September 30, 2014 -

I have been a fan of Robert Parker’s novels for decades.  Parker had a Ph.D. in English literature and was a college professor before his crime novels made him famous.  His Spenser character is considered one of the finest crime fiction characters of all time.  Satirical, tough, and wise, Spenser is the private eye you wish you could be if you were a private eye.

Parker’s other main characters included female crime-solver Sunny Randall and Police Chief Jesse Stone.  Stone is a former LAPD homicide officer whose drinking cost him his job and led him to the small New England town of Paradise.  The Stone character has been made famous by Tom Selleck in a series of made-for-TV movies.

Parker died in 2010, but a succession of writers have kept his characters alive.  I just finished reading Reed Coleman’s latest installment in the Jesse Stone series, Blind Spot.  Once again Stone solves the crime and saves the victim.  Once again his drinking gets him into trouble and reveals his troubled soul.  And once again he sleeps with the most beautiful female character in the novel.  Such is the formula for every Jesse Stone novel.

Stone’s sexual morality is consistent with Parker’s other characters.  Spenser and his girlfriend have had a sexual relationship for decades, but will never marry.  Sunny Randall has slept with a variety of men, including Jesse Stone.  Parker and those who have continued his characters are never explicit in their sexual descriptions, which is one reason I enjoy reading the novels.  They would be PG-13 at worst.

But after finishing the latest Stone novel, the thought struck me: Parker’s fiction may be a greater threat to our moral climate than if it were more explicit.  The narratives make unmarried sex as normal as any other human behavior.  In Parker’s world, it is expected that people who are attracted to each other will have sex with each other.  His novels assume that there is nothing wrong with unmarried people having sex with as many people as they wish.

Parker’s characters are merely a reflection of our culture.  Television shows, musical lyrics, movies, magazines, website content–it’s hard to find entertainment which does not view unmarried sex as normal and expected.  Unlike pornography, which depicts sex in explicit and lurid ways, the popular culture of our day does not usually portray unmarried sex graphically but normalizes it completely.

Two conclusions follow.

One: guard your mind (2 Corinthians 10:5).  Watch what thoughts, attitudes, moral standards, and behaviors you read, view and hear.  Be discerning about your fallen culture, and do not allow it to harm your relationship with Jesus.  If you consume media written by lost people, expect it to reflect lost values.  Be intentional–refuse to allow these values to affect yours.

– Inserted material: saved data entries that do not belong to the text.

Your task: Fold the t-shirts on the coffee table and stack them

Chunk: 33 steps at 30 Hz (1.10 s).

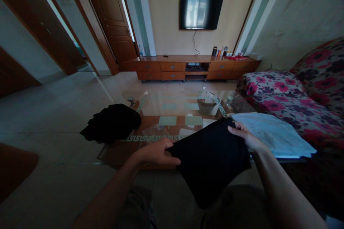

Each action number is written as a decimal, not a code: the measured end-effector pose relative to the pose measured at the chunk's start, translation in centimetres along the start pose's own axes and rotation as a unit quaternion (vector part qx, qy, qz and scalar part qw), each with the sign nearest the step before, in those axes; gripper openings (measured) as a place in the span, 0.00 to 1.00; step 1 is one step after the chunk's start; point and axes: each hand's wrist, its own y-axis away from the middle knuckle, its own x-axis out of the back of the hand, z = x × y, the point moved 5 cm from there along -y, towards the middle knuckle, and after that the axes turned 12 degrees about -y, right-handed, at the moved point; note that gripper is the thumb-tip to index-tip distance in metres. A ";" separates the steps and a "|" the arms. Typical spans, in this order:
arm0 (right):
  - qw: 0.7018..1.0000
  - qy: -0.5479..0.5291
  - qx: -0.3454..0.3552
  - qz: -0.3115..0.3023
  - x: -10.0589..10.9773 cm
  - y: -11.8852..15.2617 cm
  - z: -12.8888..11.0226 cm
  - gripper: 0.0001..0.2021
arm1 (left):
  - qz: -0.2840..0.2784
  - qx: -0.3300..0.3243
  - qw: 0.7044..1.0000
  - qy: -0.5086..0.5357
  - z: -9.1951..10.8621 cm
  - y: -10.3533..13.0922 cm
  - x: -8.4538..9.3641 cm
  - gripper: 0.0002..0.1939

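A piece of black cloth (212,157) hangs between my two hands, stretched flat along its upper edge and drooping towards my knees. My left hand (161,152) pinches its upper left corner, thumb on top. At the upper right corner my right hand (243,134) grips it, with the thumb over the front and the fingers behind. Whether the cloth is a garment, I cannot tell. A crumpled heap of black cloth (111,123) lies on the left end of the glass table (158,96). To the right, close to my right hand, light blue cloth (274,134) lies flat on the table.
Beneath the glass top stands a bin (208,106) with a bag in it, at the far side. The flowered sofa (279,96) borders the table on the right. Against the far wall is a low wooden cabinet (172,67) with bottles on it, below a television (201,12).
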 end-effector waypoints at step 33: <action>0.995 -0.092 -0.003 0.024 -4.4 -1.2 1.6 0.17 | 0.175 0.093 0.862 0.467 -5.9 -1.9 1.1 0.23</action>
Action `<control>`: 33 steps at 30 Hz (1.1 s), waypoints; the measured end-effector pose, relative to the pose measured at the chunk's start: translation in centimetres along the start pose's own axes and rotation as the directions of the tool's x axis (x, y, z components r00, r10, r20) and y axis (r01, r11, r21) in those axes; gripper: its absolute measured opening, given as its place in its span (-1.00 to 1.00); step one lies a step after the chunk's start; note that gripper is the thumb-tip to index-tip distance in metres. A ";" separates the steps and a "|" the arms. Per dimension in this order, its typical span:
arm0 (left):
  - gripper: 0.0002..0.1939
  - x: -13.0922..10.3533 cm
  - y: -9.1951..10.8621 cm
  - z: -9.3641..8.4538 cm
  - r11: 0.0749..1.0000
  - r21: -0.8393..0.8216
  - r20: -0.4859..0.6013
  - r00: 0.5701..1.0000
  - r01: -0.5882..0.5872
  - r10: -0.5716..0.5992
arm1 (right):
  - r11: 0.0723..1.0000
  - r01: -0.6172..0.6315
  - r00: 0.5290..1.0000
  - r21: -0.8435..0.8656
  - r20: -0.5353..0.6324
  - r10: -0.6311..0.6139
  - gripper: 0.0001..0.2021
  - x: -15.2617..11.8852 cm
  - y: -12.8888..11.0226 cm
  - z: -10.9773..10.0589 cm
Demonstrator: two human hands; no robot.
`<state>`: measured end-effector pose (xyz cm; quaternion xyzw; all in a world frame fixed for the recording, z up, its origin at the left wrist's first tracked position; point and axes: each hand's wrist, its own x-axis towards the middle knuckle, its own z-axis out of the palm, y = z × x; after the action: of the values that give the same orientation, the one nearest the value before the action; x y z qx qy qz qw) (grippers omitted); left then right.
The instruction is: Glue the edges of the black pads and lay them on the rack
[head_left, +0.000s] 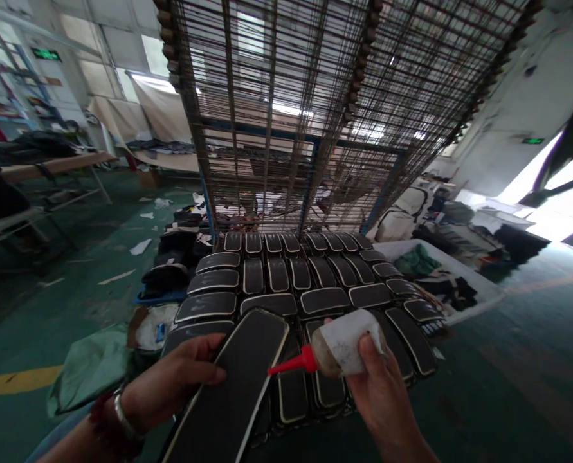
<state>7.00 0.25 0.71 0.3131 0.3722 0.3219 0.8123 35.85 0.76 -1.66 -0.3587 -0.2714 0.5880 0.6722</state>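
My left hand [184, 370] grips the left edge of a long dark panel [235, 386] with rounded corners, thumb on its face and fingers underneath. Pale lines run along the panel's edges, with a whiter bead on the lower right side. In my right hand [380, 379] is a squeeze glue bottle [348, 344] with a whitish wrap, tipped sideways. Its red nozzle [293, 363] points left, and the tip touches the panel's right edge. Beneath and beyond lie many similar dark panels [325, 300] with pale borders, set in rows on a rack.
A tall wire rack [286, 128] with several raised shelves leans over the rows. Left of it are a green sack [90, 366] and dark bundles [168, 257]. A white bin [483, 299] with cloth stands at right. Scraps [140, 247] litter the green floor.
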 end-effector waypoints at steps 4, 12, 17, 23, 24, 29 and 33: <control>-0.62 0.1 -0.1 0.0 1.000 -0.019 -0.047 0.999 -0.009 0.008 | 1.000 -0.023 0.999 -0.002 0.036 0.023 -0.53 -0.9 0.4 0.1; -0.60 0.0 -0.2 0.1 0.999 -0.041 -0.144 0.989 -0.025 0.019 | 0.998 -0.062 0.993 -0.024 0.098 0.064 -0.51 -2.7 1.0 0.2; -0.67 0.0 -0.1 -0.3 0.999 -0.036 -0.208 0.978 -0.031 0.023 | 0.998 -0.047 0.986 -0.049 0.155 0.055 -0.45 -3.8 0.9 0.5; -0.68 0.1 0.1 -0.8 0.996 -0.074 -0.238 0.970 -0.058 0.039 | 0.992 -0.001 0.959 -0.125 0.280 0.037 -0.35 -5.1 0.9 0.4; -0.69 0.1 0.2 -0.9 0.995 -0.073 -0.255 0.966 -0.063 0.043 | 0.992 0.004 0.960 -0.126 0.277 0.031 -0.32 -5.3 1.0 0.3; -0.72 0.0 0.4 -1.0 0.992 -0.072 -0.370 0.927 -0.101 0.068 | 0.993 0.003 0.975 -0.120 0.222 0.024 -0.28 -5.9 1.4 0.4; -0.74 -0.1 0.6 -1.1 0.983 -0.112 -0.446 0.892 -0.144 0.079 | 0.993 -0.010 0.981 -0.114 0.190 0.031 -0.26 -5.7 1.4 0.5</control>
<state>5.89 0.81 0.59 0.1946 0.5034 0.4561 0.7076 33.71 -4.67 -2.14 -0.3406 -0.3636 0.6104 0.6158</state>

Two: pray about ways you can influence the culture for God and for good.  Mark Twain is credited with observing that everyone complains about the weather but nobody does anything about it.  It’s the same with popular culture.  There is a Christian subculture producing movies, novels, music, etc., but much of it is not known by secular society.  We must be excellent in everything we do, earning the right to compete with the fallen culture and making an impact with our creativity as well as our biblical worldview.

I would love to see more novels as well-written as the Spenser characters but with biblical messages.  Whatever you can do best, do to the glory of God.  Let your light shine so that the rest of us see your good works and praise your Father in heaven (Matthew 5:16).